Saturday, August 27, 2016

Kubo and the Two Strings

Went to see this with Zena today, it's kind of really good, it looks great, has an interesting story with fun and unique characters, doesn't really end how you'd expect it, and has a pretty excellent soundtrack.

I am still a bit conflicted on it, due to something completely unrelated to the story though, that would be the casting, it's... pretty white, and by that I mean basically everyone of importance is white as hell. This wouldn't be an issue except the thing is set in a fictional ancient Japan, a country which is not known for its large population of white Europeans even today.

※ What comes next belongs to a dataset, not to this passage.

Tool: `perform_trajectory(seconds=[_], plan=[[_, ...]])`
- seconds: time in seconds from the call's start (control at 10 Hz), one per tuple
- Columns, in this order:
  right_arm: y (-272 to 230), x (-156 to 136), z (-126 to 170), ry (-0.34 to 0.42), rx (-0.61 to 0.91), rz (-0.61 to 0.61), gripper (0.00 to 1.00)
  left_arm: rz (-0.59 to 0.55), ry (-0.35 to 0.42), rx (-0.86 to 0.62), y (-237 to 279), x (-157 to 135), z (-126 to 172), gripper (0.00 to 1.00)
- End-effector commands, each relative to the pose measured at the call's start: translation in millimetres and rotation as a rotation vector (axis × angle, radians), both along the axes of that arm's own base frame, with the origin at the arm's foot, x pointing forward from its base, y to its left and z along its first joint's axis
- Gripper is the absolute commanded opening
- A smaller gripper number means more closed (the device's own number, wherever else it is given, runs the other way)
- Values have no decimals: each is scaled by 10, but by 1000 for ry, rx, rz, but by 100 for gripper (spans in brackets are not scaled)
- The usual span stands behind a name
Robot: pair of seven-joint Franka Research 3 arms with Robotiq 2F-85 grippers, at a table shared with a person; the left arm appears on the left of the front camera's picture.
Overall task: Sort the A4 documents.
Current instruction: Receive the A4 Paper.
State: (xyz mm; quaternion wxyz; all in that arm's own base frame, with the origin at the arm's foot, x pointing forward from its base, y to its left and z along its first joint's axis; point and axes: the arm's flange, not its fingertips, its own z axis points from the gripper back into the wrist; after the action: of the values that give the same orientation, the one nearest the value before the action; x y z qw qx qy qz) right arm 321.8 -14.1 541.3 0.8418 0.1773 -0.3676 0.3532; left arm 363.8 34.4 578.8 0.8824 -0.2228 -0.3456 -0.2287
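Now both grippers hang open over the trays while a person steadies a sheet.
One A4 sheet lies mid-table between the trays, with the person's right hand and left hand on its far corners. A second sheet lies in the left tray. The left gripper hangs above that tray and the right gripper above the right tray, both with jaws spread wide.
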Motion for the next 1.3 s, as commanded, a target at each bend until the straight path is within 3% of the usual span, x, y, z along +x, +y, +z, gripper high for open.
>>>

The studio that made it tends to be fairly diverse in its casting and defended their choices for Kubo by claiming that those who were cast were the ones who ended up making sense, presumably based on line reads and such, but they made no mention of if they even tried to find Japanese actors to do the parts. They also say that most of the human characters were voiced by Japanese actors, George Takei takes a pretty high billing after all, but what they don't mention is that none of those are main characters and the entirety of their lines take maybe ten minutes of the movie total, if that, Takei's lines would fit in this paragraph with room to spare for example.

Heck even the soundtrack had it going, the primary music being done on the Shamisen, a traditional Japanese instrument. But the song you will all recognize is "While My Guitar Gently Weeps" Written by George Harrison, performed by Regina Spektor, and arranged by Dario Marianelli, none of whom are Japanese. Indeed Marianelli composed the entire score, and while he certainly did a lovely job, one does wonder about the process that went into getting an Italian composer to score an entire movie with Japanese instruments.

I mean, like, it's still a good movie, and none of the choices made seem to have bad ones from a quality perspective at least, the subject matter and design was handled respectfully and there is nothing offensive in content, but put in context of the entire problem with whitewashing that has been gaining attention of late it is pretty glaring.

In some world this movie was made with a Japanese cast and musicians, I wonder if it would be a better movie or not, I think perhaps it wouldn't hurt to find out sometime.